# 2D preprocessing¶

In this section we will take you from the raw data we downloaded from EMPIAR (multi-frame micrographs) to tilt-series.

We will use Warp for the initial processing of the raw data. This will let us:

• obtain an initial estimate for defocus and inter-frame motion

• merge frames into single images according on the estimated motion

• detect and mask gold fiducials for tomogram reconstruction

• prepare the image stacks for tilt-series alignment in Dynamo

## Raw data preprocessing in Warp¶

The following tabs detail the parameter settings as appropriate for this application. If you seek additional information, check out the Warp User Guide.

To import new data into Warp, click on the path next to Input and select the frames directory. For the HIV-5-TS data, make sure that the selected format is *.mrc.

We then set the parameters as shown below.

We need to correctly set the pixel size to match that of the raw data; in this case, 0.6750 $$Å/px$$.

For HIV-5-TS, the data were collected in super resolution mode, the physical pixel size is 1.35 $$Å/px$$. Processing data without first downsampling may reduce the aliasing of high-frequency signals in the image but significantly increases the computational overhead. In this case we will use Warp to downsample the data by a factor of 2, in order to return to the physical pixel size of the detector. For now, the exposure can be left at zero. For tilt-series data, dose-dependent exposure weighting (dose-weighting) is dealt with at a later stage.

Attention

When processing other data, you may need to provide a gain reference here. Make sure that the orientation of the reference and the images correspond!

The EMPIAR entry for EMPIAR-10164 indicates that the images were already gain corrected. We can skip gain correction by leaving this section unchecked.

Accurate estimation of Contrast Transfer Function (CTF) parameters is essential for obtaining high resolution reconstructions.

The following parameters depend entirely on the microscope setup used for data collection, for HIV-5-TS:

Voltage : The acceleration voltage used in the electron microscope

Cs : The spherical aberration of the electron microscope

Phase Shift : Whether to model a phase shift in the CTF, usually only used for data collected with a phase plate.

The remaining parameters should be set depending on the dataset:

Defocus : The upper and lower limits for defocus estimation. When a dataset is expected to have higher or lower defoci, this range should be expanded.

Use Movie Sum : Whether to use the movie sum for CTF parameter estimation. Activating this should lead to slightly better results for low-dose images.

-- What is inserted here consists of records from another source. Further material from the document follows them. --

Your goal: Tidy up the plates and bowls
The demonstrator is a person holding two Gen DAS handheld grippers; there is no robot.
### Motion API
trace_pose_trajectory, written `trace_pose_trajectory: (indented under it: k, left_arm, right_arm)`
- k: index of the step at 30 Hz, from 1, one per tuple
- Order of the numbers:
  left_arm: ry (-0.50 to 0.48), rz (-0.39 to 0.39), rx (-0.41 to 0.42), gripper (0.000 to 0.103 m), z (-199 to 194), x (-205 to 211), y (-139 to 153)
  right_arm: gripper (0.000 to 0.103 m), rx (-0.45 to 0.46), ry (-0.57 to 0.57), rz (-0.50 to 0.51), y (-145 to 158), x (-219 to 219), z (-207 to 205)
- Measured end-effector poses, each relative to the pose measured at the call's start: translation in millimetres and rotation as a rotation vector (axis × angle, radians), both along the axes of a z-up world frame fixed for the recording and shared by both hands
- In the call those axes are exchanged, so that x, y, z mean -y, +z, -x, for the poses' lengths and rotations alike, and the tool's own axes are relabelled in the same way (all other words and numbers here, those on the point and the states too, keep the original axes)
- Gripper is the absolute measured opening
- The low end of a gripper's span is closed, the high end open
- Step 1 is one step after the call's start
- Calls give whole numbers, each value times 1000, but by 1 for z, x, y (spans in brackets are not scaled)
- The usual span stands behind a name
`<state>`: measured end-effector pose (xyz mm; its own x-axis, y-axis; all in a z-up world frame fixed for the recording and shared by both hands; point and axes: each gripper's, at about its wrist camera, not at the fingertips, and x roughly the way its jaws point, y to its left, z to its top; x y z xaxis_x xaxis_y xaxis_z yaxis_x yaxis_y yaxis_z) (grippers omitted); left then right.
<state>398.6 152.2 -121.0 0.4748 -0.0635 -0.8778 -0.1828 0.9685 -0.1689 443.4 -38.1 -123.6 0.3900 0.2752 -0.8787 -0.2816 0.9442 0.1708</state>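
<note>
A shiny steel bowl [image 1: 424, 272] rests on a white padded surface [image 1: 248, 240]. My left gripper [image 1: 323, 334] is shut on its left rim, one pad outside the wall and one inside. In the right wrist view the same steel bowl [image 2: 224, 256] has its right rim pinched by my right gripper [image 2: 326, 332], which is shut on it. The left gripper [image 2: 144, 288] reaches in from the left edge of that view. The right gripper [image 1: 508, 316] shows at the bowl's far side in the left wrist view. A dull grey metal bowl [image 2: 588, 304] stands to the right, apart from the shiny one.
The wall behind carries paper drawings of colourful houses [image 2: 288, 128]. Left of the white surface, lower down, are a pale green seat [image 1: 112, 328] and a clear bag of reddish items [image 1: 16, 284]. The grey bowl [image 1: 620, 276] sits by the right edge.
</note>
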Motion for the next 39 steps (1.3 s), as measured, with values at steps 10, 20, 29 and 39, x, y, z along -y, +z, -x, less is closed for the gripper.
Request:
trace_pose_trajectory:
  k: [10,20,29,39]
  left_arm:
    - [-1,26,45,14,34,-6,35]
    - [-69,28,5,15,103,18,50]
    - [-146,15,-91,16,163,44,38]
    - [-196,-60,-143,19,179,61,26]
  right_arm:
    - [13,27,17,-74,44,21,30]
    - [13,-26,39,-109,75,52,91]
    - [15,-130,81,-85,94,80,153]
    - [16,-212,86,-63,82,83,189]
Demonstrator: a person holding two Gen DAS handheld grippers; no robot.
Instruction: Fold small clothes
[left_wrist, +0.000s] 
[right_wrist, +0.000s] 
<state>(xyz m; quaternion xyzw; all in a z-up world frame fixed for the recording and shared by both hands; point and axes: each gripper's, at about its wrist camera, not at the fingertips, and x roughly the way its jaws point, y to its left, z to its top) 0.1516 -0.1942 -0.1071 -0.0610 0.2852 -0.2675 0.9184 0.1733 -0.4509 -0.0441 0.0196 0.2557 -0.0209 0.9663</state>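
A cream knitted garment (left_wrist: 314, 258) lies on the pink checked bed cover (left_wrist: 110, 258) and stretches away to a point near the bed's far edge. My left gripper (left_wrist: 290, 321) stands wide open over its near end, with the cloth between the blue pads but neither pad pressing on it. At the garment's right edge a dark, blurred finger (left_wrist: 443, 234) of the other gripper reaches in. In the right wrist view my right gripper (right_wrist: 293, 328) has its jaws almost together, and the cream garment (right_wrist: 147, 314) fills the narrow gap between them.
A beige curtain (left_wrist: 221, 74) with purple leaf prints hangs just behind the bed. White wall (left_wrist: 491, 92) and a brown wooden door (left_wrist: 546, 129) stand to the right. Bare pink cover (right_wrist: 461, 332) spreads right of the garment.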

Amplitude : The percentage of amplitude contrast for the CTF model. For cryo-EM typical values are 0.07-0.10.

Some computational parameters can also be adjusted:

Window : The size of power spectra used for CTF estimation.

Range : The range of spatial frequencies to use for fitting. At low frequencies, data often doesn’t match the CTF model. At high frequencies there is often not enough signal for accurate CTF estimation. In our experience, 40.0-5.0 is usually a good range for high magnification tilt-series images (1-3 $$Å/px$$) with ca. 3 $$e^-/Å^2/tilt$$ image.

In order to compensate for both mechanical stage-drift and beam-induced sample motion, we estimate and correct for the inter-frame motion present in the image. In this case, we leave the motion correction parameters as defaults.

Warp allows us to estimate how CTF and inter-frame translational motion parameters change in both space and time.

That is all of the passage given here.